**Work task:** Reproduce the listing in its entirety. Do not reproduce the pictures.

**Material provided:**
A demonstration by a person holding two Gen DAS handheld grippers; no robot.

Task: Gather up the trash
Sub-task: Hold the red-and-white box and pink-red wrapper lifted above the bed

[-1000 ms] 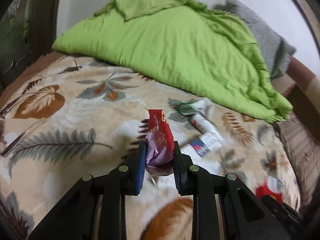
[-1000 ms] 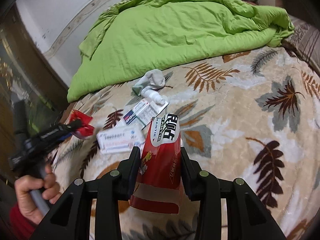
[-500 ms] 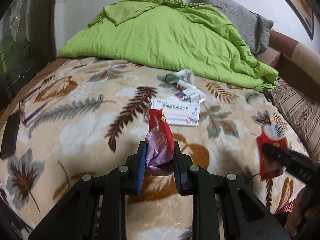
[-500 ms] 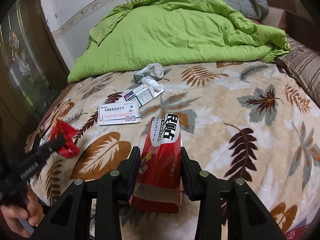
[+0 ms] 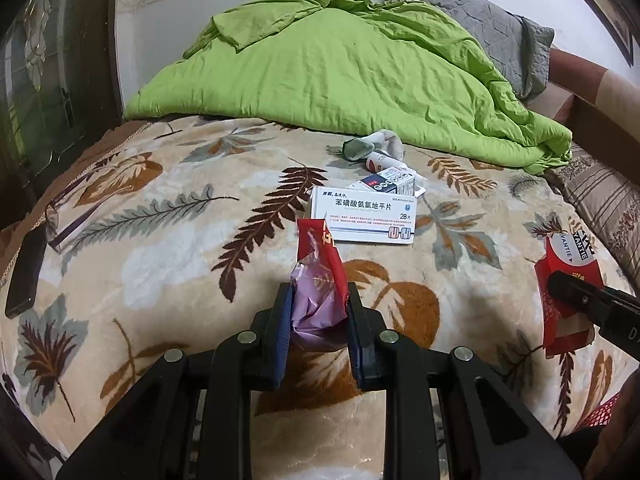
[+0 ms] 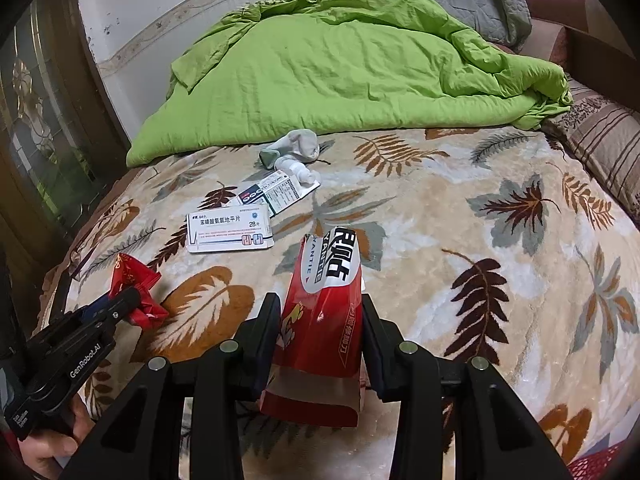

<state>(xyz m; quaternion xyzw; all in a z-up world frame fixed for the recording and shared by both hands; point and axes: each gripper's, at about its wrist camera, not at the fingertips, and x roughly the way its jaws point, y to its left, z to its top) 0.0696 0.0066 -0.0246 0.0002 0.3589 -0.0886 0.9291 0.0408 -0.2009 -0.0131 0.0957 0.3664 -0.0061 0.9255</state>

**Solution below:**
A demonstration by a person holding two Gen DAS handheld grippers; no robot.

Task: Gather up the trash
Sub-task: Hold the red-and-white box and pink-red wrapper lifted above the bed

[-1000 ms] 
[-1000 ms] 
[-500 ms] 
[-500 ms] 
[+0 ms] 
[+0 ms] 

<state>(xyz m; quaternion xyzw; all in a z-up world frame fixed for the recording and shared by both hands; point and axes: each gripper's, at about its wrist camera, not at the fingertips, and x roughly the way its jaws point, y to its left, z to its top) 0.0696 0.0066 -0.0246 0.0002 0.3589 -0.0886 0.9291 0.0408 -0.2009 -0.0131 0.0957 0.3664 -0.0061 0.9255</state>

The output given is complete.